How to cheat "respectfully" when you're married

I just saw a story about NBA star (is he retired yet?) Shaquille O’Neal. Apparently he has a new memoir coming out, Shaq: Uncut: My story and he basically cops to having cheated on his ex wife Shaunie, repeatedly, but that he didn’t “do it disrespectfully.” So it got me to thinking about that as a possible blog post: How to cheat “respectfully.”
Now, before I even start with my list, I should say that I don’t personally think there’s a way to cheat respectfully. I think cheating is fundamentally disrespectful. And the older I get, the more solid this opinion becomes. There is no way to cheat respectfully in a marriage, or even a relationship without the benefit of marriage. But marriage is sacrosanct and if you’re cheating while married, you’re disrespecting your spouse. Period. But, if I could just play devil’s advocate… 🙂
How could one who is so inclined, cheat respectfully if he or she absolutely must?

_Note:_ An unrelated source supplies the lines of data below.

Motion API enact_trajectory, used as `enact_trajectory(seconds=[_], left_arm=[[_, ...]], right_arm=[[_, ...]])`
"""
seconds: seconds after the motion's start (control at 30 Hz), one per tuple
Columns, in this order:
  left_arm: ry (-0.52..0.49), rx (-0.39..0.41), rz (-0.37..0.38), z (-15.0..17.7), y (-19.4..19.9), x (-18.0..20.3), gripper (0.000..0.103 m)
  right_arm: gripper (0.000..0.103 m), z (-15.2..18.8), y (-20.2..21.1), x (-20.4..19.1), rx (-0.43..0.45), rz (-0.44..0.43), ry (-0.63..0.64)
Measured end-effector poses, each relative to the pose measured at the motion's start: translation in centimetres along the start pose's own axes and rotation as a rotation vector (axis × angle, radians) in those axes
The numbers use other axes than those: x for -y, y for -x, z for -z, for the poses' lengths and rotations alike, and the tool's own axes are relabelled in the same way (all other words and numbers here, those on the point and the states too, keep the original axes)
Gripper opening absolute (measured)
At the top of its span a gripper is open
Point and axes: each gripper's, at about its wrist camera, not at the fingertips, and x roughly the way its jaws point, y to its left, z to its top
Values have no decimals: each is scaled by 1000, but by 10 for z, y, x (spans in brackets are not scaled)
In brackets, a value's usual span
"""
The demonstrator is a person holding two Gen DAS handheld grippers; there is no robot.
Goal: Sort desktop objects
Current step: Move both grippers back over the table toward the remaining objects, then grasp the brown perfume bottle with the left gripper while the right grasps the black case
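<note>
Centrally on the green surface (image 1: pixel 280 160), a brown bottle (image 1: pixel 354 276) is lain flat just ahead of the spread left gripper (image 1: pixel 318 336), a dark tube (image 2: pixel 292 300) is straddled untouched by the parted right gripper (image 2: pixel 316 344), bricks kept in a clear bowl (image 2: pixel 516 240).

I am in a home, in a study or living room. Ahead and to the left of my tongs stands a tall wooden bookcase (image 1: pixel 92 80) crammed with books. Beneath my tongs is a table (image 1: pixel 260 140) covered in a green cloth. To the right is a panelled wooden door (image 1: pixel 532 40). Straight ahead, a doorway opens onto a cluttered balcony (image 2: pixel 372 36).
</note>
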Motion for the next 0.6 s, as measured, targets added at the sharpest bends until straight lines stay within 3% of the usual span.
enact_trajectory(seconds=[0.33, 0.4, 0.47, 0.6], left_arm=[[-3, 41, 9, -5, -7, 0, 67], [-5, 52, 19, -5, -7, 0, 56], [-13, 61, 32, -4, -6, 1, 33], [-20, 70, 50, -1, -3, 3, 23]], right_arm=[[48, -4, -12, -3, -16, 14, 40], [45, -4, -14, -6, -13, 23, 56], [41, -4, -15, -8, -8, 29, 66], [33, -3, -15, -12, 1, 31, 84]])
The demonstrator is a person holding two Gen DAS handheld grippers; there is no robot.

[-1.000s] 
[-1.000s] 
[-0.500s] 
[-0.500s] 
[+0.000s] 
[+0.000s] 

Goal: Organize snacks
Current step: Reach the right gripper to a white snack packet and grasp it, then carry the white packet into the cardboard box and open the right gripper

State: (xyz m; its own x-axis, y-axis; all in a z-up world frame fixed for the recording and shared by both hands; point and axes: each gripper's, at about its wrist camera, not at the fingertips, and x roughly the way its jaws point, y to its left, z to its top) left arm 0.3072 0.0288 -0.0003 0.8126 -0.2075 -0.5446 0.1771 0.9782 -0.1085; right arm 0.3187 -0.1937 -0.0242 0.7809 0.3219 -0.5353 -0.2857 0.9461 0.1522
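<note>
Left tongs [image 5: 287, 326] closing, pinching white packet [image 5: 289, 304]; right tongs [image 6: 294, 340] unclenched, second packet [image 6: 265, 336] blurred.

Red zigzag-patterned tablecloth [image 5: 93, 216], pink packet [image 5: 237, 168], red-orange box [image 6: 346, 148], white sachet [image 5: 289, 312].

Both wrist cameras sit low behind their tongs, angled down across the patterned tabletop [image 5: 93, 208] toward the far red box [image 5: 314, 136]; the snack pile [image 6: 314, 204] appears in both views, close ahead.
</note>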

1. Don’t cheat on your spouse with friends of your spouse.
2. Don’t bring your trollops into the marital home and under no circumstances do they place their asses on the marital bed; and while you’re at it, don’t bring your trollops anyplace you’ve been with your spouse or where your spouse is likely to go — like restaurants, social clubs, and things like that. Take the trollops someplace far away!
3. Don’t introduce your spouse to your lover and act as if it’s not your lover and make an ass of your spouse in this manner by giving the lover the upper hand — which effectively is what you do when you make this introduction knowing you’re bonking the other person, but while your spouse is completely oblivious to what is going on; but even if your spouse knows what’s going on, don’t do this.
4. Don’t be thinking of your lover when you are making love to your spouse.
5. Don’t introduce your lover to your children with your spouse.
6. Don’t give your lover more expensive gifts than you give your spouse and then leave the receipts hanging around so that your spouse will “accidentally” find them.
7. Don’t use the “L” word with your lover.
8. Don’t spread the affair around the circles in which your spouse travels so that the joke is on your spouse and everyone is in on the joke except your spouse.
9. If you fall for the lover don’t start to treat your spouse like garbage just so they will have no other choice but to ask for a divorce; be a man or woman about it and ask for a divorce without resorting to treating your spouse like garbage.
10. Never make the “mistake” of calling your spouse by your lover’s name.